Despite some really nice performances, I have to rate this one a Pass.

People Watch: Look for Jack Black who shows up briefly as a technician.

Christmas week – Enemy of the State

Besides taking place during the holidays (thus qualifying it for Christmas week status), Enemy of the State definitely knows if you’ve been naughty or nice.

Enemy of the State

WATCH: Enemy of the State (1998) – Rated R for adult content, graphic language and violence.

“Hotshot Washington lawyer Robert Dean (Will Smith) becomes a victim of high-tech identity theft when a hacker slips an incriminating video into his pocket. Soon, a rogue National Security agent (Jon Voight) sets out to recover the tape — and destroy Dean. Tony Scott directs this breakneck political thriller that co-stars Gene Hackman as an intelligence expert who comes to Dean’s aid.”

Tony Scott directed this tense thriller shortly after Will Smith came off Independence Day. Normally I find that his fast pace and jump cuts detract from the film but in this case they serve the story well. One of the background storylines in this movie is an upcoming vote on a bill that sounds a lot like a portion of The Patriot Act even though this film predates that by many years.

Will Smith is his usual likeable everyman self and Jon Voight is appropriately sinister as a man with an agenda. Gene Hackman does a marvelous update to his character from The Conversation (a very similar film) and steals every scene he is in. The cast is filled with easily recognized character actors giving good performances, many of whom aren’t credited for some reason. Jamie Kennedy and Seth Green play a funny pair of agent/analysts. Jason Robards lends some weight with a brief role as a Senator.

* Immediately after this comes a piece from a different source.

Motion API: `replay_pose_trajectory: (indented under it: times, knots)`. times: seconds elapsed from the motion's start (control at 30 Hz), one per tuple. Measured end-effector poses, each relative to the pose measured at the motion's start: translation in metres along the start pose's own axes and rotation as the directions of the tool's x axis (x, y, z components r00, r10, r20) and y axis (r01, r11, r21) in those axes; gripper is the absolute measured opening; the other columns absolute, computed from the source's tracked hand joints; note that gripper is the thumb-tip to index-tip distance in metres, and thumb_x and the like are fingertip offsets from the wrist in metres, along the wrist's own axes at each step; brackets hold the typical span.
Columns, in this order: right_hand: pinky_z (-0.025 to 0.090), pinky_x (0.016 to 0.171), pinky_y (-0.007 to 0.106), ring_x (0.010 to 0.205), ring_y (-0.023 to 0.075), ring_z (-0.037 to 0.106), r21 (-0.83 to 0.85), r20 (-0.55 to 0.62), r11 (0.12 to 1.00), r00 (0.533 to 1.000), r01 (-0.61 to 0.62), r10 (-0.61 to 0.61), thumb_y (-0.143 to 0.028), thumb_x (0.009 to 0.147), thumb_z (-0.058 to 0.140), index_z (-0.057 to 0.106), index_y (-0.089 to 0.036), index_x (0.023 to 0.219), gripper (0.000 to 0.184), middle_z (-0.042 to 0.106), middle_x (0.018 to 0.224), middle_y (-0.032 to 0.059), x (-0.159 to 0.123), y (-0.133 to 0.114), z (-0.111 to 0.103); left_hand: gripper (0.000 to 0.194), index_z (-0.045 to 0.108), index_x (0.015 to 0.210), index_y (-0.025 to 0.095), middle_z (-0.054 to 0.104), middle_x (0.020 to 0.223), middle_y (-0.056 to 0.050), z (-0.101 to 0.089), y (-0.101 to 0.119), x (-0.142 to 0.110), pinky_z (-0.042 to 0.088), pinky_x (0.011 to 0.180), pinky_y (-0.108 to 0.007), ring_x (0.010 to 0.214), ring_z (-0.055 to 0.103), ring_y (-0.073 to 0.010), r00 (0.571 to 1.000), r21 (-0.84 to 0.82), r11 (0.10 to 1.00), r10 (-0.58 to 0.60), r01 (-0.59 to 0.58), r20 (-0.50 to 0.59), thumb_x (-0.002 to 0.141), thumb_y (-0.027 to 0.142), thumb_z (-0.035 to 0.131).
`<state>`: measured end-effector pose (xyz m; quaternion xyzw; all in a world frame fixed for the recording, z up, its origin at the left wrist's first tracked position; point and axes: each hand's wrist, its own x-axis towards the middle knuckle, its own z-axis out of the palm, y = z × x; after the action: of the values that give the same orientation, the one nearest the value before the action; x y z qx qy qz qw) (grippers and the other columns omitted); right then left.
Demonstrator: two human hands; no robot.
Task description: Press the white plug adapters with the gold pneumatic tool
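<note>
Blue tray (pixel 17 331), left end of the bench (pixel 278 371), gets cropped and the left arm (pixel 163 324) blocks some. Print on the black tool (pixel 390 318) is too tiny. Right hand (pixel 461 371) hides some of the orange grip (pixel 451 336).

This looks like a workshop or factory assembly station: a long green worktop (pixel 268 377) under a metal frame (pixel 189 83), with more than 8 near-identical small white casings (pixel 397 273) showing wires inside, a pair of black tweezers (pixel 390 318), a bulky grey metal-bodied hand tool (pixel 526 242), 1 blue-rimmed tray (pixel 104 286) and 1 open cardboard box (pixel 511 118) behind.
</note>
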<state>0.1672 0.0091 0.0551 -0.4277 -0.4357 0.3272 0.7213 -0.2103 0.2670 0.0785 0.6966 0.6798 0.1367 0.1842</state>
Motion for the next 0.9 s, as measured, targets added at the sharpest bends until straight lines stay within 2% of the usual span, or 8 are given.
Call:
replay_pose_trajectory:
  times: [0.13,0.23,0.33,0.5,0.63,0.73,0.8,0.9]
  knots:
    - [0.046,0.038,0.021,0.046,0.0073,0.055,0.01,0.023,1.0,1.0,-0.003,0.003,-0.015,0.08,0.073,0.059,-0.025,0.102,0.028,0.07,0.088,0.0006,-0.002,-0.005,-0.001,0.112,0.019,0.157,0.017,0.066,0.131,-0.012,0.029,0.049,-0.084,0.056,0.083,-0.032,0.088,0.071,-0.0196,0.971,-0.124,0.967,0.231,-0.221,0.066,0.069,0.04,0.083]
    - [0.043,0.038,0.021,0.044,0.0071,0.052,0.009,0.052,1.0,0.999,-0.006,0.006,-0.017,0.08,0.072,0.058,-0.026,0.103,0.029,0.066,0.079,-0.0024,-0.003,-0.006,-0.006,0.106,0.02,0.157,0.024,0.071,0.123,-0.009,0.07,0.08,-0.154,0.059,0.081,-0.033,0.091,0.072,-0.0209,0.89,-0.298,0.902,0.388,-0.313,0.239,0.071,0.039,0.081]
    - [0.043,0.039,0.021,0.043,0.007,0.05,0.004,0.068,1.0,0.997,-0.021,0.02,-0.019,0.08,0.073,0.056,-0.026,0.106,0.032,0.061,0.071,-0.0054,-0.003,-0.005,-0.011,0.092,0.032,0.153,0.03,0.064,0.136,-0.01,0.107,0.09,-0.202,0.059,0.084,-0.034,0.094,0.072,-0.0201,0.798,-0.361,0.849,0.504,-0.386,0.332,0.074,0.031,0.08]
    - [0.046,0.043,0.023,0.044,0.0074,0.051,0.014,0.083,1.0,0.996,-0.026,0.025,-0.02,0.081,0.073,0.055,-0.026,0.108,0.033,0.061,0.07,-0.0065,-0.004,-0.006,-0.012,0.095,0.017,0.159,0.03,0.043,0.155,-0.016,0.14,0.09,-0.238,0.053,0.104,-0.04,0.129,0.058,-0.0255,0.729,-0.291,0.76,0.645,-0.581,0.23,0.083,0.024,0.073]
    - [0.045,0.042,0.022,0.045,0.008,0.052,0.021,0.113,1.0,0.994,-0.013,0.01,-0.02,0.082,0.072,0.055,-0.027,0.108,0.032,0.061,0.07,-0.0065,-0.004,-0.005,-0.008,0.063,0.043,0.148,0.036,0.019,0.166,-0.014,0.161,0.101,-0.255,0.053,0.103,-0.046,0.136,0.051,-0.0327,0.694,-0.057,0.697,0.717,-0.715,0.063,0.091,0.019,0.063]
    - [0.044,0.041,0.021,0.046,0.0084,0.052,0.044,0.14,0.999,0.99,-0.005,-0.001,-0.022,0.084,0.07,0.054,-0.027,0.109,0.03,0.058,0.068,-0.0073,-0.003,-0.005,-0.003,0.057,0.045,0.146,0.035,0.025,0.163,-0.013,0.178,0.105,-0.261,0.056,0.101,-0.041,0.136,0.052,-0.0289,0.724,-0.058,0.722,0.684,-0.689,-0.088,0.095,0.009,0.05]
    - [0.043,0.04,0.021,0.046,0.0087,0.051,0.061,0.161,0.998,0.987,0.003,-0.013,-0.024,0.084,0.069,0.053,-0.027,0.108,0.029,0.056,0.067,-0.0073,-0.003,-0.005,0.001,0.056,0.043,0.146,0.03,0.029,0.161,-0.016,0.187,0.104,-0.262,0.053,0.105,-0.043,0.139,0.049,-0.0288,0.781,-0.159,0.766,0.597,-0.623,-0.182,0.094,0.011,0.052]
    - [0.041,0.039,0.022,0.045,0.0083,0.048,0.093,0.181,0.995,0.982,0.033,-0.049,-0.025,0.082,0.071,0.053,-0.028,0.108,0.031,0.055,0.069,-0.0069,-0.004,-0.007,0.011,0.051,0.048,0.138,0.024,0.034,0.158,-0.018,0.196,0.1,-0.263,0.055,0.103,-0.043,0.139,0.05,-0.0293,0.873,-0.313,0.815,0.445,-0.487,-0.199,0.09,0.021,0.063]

The film is very good but flawed. While the breakneck pacing keeps one from questioning some of the logic holes, the initial killing seems very far-fetched (far too public). The climax comes across as lazy and contrived since it is essentially the same climax as his earlier movie True Romance. Thankfully Tony Scott doesn’t overuse his odd angle  and color-shifted (or bleached) cinematography here – it only gets annoying a bit during a tunnel chase.

The theme of ubiquitous surveillance is wonderfully handled though credit should be given to the aforementioned The Conversation (1974) and The Anderson Tapes (1971) for breaking ground. Overall this is a highly enjoyable film that handles the subject matter in a fun instead of preachy manner. I also love one particular dialogue exchange.

Robert Dean: What the hell is happening?

Brill: I blew up the building.

Robert Dean: Why?

Brill: Because you made a phone call.

People Watch: Look for Tom Sizemore as a mob boss, Jack Black as an analyst, and Gabriel Byrne as an agent.